Military, regulators take Quixotic stance

The Times quotes the RAF's Squadron Leader Chris Breedon as saying: "The significance of the low-level radar cover has risen markedly as a result of the terrorist events of September 11, 2001. The MoD is extremely concerned with any proposed wind turbine development which would have an impact."

It appears that the MoD has been conducting trial flights to find out the extent of the radar blindspots around existing wind farms, though they refuse to reveal the results.

The MoD is also worried about being unable to properly monitor frequent UK low-flying training exercises on radar, seen as essential for safety. Britain has a uniquely permissive regulatory environment in this respect, with military jets able to fly at up to 600mph within a few hundred feet of the ground across much of the UK.

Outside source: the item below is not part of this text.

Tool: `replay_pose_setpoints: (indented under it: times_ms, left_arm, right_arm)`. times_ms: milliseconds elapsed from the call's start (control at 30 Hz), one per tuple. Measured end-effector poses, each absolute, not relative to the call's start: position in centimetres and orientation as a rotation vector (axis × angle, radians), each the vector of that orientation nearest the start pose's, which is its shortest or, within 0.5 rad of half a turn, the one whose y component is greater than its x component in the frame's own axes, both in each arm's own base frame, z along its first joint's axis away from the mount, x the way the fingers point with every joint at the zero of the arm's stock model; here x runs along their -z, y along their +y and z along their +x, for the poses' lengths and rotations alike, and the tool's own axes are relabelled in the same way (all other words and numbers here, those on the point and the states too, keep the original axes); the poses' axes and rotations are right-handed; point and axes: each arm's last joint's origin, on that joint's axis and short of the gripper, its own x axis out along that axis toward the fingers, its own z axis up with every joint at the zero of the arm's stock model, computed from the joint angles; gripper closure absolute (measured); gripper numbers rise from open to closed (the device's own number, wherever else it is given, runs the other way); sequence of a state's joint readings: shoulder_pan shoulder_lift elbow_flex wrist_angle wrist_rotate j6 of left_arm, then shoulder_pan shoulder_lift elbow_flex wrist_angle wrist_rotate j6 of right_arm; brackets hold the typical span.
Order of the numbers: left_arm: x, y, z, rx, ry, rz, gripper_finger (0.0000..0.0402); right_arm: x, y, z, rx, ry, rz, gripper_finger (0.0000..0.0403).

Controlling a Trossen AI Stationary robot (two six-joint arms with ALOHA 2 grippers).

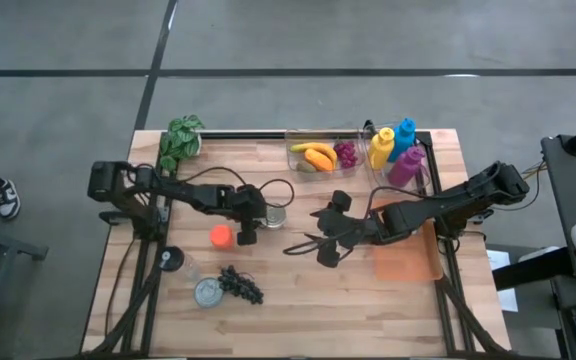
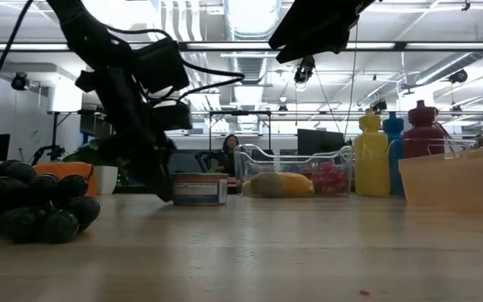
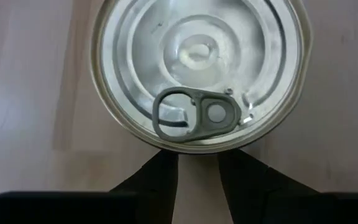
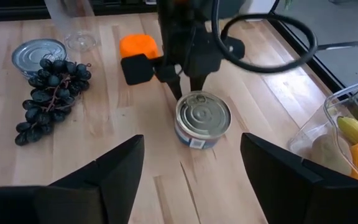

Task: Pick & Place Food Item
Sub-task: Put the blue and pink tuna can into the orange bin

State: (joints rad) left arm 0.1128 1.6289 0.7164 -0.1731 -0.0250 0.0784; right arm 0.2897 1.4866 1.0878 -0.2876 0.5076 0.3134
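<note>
The tin can [image 4: 202, 119] stands upright on the table [image 1: 298, 300], pull-tab lid up, near the middle and a little toward the clear food tray [image 1: 320, 155]. My left gripper [image 4: 188, 86] is down at the can's near side, fingertips low by the wall and only narrowly apart; the can lies ahead of them, not between them, so nothing is held. The narrow gap would not pass around the can; I judge it must widen first. My right gripper [image 1: 326, 250] hovers well above the table just beside the can, fingers wide apart and empty, looking on. An orange block [image 1: 221, 236] sits just beside my left gripper; black grapes [image 1: 240, 285] and a second can [image 1: 207, 292] lie nearer the front edge, well apart.
</note>
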Motion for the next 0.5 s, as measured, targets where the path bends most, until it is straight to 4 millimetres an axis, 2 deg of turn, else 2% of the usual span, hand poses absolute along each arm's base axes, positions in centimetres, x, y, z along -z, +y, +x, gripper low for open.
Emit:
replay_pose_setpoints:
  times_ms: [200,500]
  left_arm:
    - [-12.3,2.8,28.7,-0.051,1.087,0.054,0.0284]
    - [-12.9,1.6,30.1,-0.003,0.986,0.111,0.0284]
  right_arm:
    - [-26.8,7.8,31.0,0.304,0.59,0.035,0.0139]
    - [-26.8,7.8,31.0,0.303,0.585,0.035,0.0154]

As a result, the RAF is perhaps the premier world airforce at high-speed low-level operations, a capability in which it takes much pride. There are those, however, who suggest that in fact the vaunted British low-flying skills are scarcely very relevant or necessary in the modern world - and indeed would have been suicidal had they ever been tried against their intended target, Russian air defences of the Cold War era.

Such critics cite the severe bloody nose inflicted by unsophisticated Iraqi forces against the low-flying RAF in 1991, and point out that modern methods of suppressing enemy defences from higher up are now available. Some add that the UK's likeliest adversaries nowadays - militias, terrorists, warlords, failed states et al - don't have significant air defences anyway. They point out that in places like Iraq and Afghanistan, flying low is actually the just a way to get shot down.

At least part of the MoD objection could be argued with, then; maybe more, depending on your assessment of the risk of low-flying terrorist or enemy attacks in the UK (as distinct from hijacked airliners flying high).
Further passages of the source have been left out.